### ASSIGNMENT
When you reach the line with "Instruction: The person" in the data below, begin printing lines exactly, and stop once the line with "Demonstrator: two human" has been printed.

Top of RECORDED DATA

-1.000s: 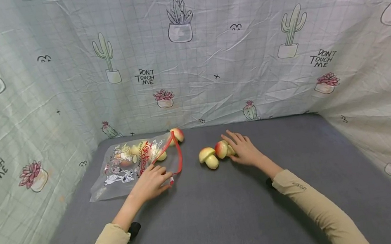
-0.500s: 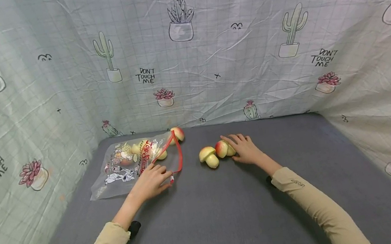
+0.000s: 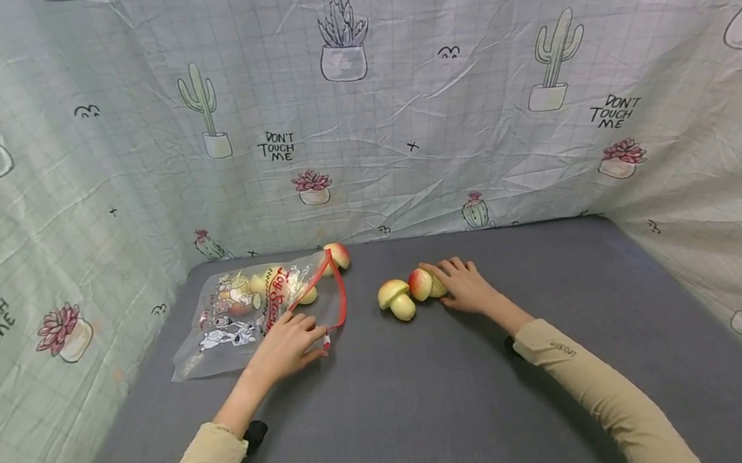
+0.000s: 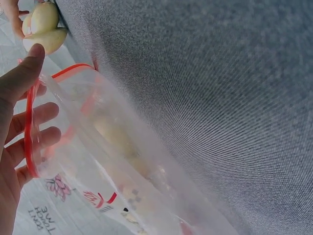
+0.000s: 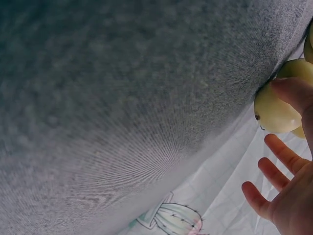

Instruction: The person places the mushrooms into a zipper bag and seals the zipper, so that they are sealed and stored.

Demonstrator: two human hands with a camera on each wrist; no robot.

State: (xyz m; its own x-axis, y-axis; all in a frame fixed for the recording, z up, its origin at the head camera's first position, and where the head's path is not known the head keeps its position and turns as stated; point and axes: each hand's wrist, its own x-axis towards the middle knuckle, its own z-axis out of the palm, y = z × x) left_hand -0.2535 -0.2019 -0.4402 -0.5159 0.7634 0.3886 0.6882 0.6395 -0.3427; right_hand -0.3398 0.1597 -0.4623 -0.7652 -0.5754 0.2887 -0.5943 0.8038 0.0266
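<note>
My left hand holds the red-edged mouth of a clear zip bag at the left; in the left wrist view several fingers show through the plastic. Inside the printed bag, mushroom-shaped pieces show partly, blurred by the film. My right hand grips a toy mushroom with a red-yellow cap, lying on its side; its pale stem is under the thumb in the right wrist view, while other fingers stand apart from it. Just left lies a second toy mushroom, not touched by a hand.
Another red-yellow piece sits at the bag's far corner, partly behind the red edge. Grey cloth covers the table. A printed curtain rises along the back and both sides.
My right hand's fingers have lowered and drawn in around the mushroom, which stays in place. My left hand and the bag have hardly moved.
</note>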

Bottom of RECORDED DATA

### REPLY TO THE TASK
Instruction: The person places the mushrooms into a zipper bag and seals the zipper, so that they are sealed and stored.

Demonstrator: two human hands with a camera on each wrist; no robot.

No further output is expected here.